Uno, dos, tres… por la adultez

Antonio Alonzo Ruiz (*)

Hoy comenzaremos a hablar de cuatro habilidades necesarias para establecer lazos humanos profundos y perdurables. La primera es “reconocer las cualidades y las virtudes ajenas”.

En este sentido será bueno que evalúes tu habilidad para reconocer las cualidades y virtudes de tu pareja, hijos, hermanos, amigos, compañeros de trabajo, y si ellos se dan cuenta de tal reconocimiento.

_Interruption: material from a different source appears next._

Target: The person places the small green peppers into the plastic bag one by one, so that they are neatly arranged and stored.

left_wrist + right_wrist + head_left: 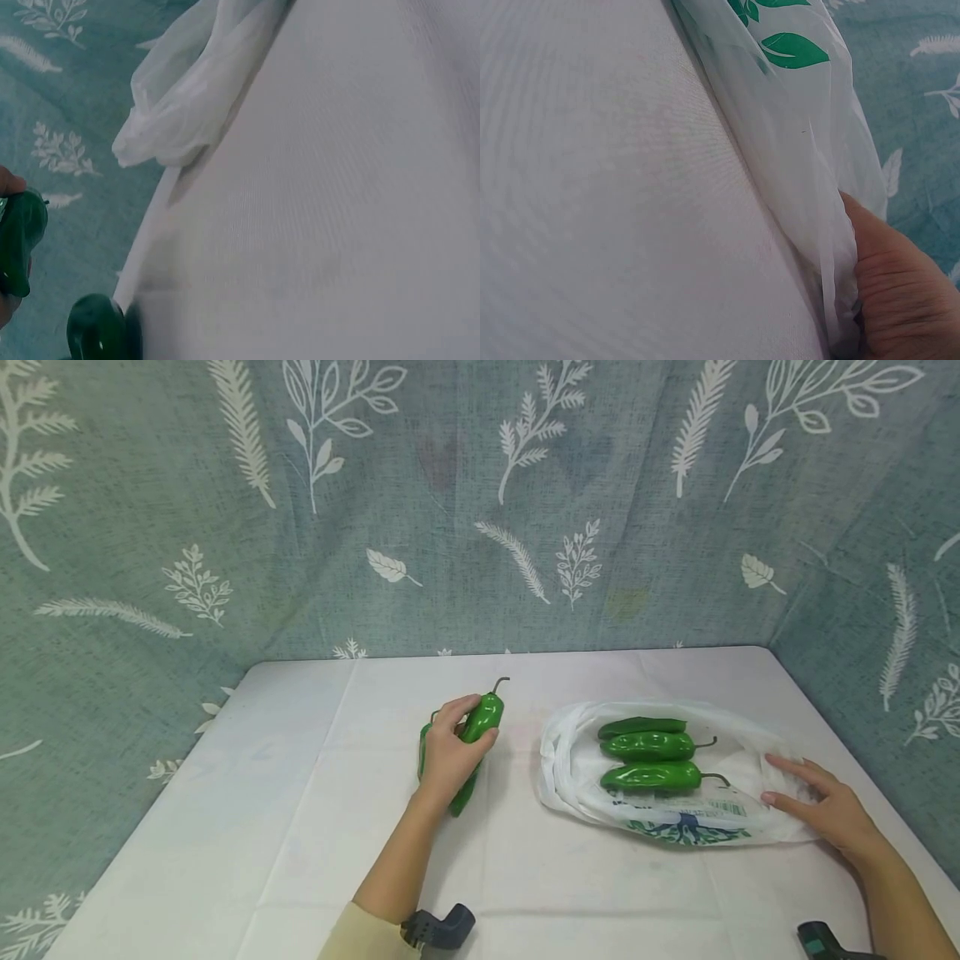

O si en tus relaciones con ellos prevalece la intolerancia, agresividad, crítica negativa y, sobre todo, el reproche, expresiones todas de tu incapacidad o de un posible desinterés de tu parte por reconocer cualidades y virtudes ajenas.

Importante es recalcar que toda habilidad para establecer vínculos profundos y perdurables con las personas está basada principalmente en dos elementos.

Por una parte, en la “claridad y veracidad del concepto” que tengas de ellas y, por la otra, en las “apropiadas consideraciones” que decidas aplicar en momentos críticos de la relación.

Por ejemplo, si al momento de tener un conflicto con tu hermano, echas mano del concepto “claro y veraz” que tienes de él, ver sus cualidades y virtudes, y aplicas las apropiadas consideraciones, es mi hermano, tendrás alta probabilidad de que el conflicto no avance y salvar el vínculo con él; en cambio, si lo tienes en mal concepto y no aplicas ninguna consideración, corres el riesgo de romper el vínculo con tu hermano. Analízalo.